Eventually we got our hotel sorted out but now we had another problem. With his usual flair for publicity, Ali had a new gimmick. He reckoned that he had been talking too much and was going round with sticking plaster over his mouth. Well, this was jolly fun for the film and television crews and the newspapers, who would all have their pictures of the now wordless Ali; but for this radio commentator it was a total nuisance. Eventually, I managed to persuade him to remove the plaster for a radio interview and he made a big play of ripping it off, so that the microphone could pick up the sound. He always knew precisely what the media needed from him in any given situation.

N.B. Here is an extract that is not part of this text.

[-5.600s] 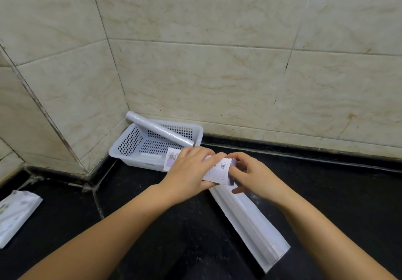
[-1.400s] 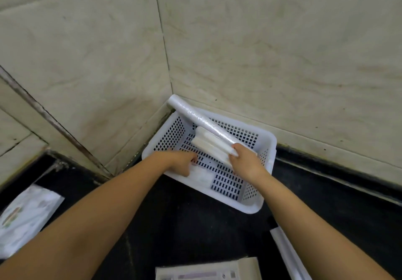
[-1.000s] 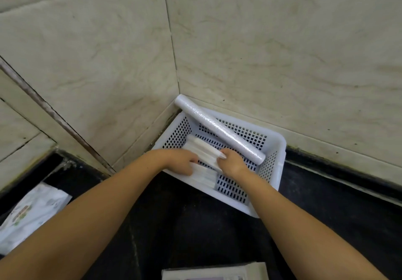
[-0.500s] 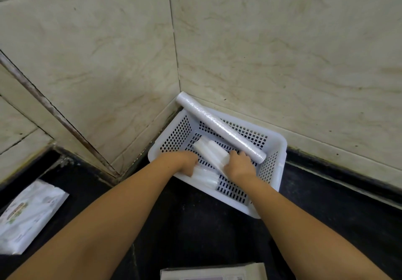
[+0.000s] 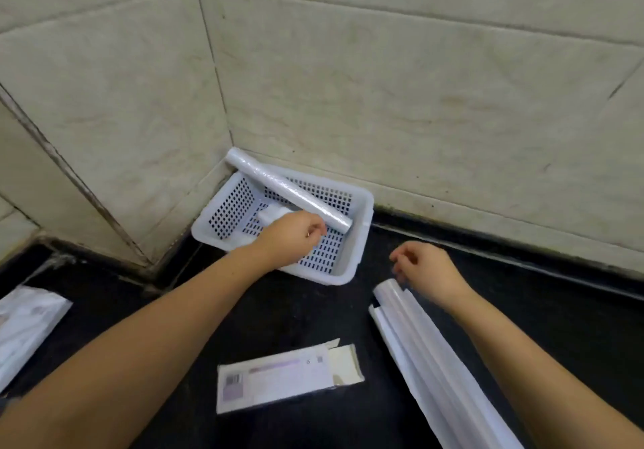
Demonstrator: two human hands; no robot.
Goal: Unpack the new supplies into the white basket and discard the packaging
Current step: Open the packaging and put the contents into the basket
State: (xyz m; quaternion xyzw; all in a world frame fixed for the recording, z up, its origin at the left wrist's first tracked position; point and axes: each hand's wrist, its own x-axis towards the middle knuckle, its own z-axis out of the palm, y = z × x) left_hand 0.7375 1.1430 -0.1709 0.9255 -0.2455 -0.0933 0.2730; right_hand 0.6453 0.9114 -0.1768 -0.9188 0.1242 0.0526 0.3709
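White perforated basket (image 5: 359,236) sits in the tiled corner of the black countertop (image 5: 299,312), a wrapped roll (image 5: 285,189) slanting across it. Left hand (image 5: 291,237) hovers inside; opened carton (image 5: 282,380) lies nearby.

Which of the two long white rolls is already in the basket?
The wrapped roll lying diagonally across the white basket, one end propped on the back corner. The other roll lies on the black counter, beside the right hand.

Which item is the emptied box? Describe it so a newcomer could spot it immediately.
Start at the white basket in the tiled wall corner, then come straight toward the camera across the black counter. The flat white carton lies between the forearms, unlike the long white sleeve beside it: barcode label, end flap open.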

Then the unthinkable happened. Ali fought his most lethargic contest to date and was on the losing end of a points decision over fifteen rounds. The new heavyweight champion of the world was Leon Spinks, who had only a few professional fights to his credit. Extraordinarily, his brother Michael, who also won an Olympic gold medal in Montreal, at middleweight, went on to win a version of the heavyweight title some years later too.

I always loved going to America for big fight occasions. I felt perfectly at home in the States. All those American movies of my boyhood had set the stage perfectly for me. The first time I went to New York, it seemed so familiar, as though I had been there all my life.

On that first trip there, I came out of my hotel and hailed one of the famous yellow cabs. ‘I wonder if it would be possible to take me to the BBC offices on Fifth Avenue,’ I said to the driver. ‘What is possibility, you want to go there, get in the cab,’ he replied. It taught me an early lesson to cut out the P. G. Wodehouse stuff.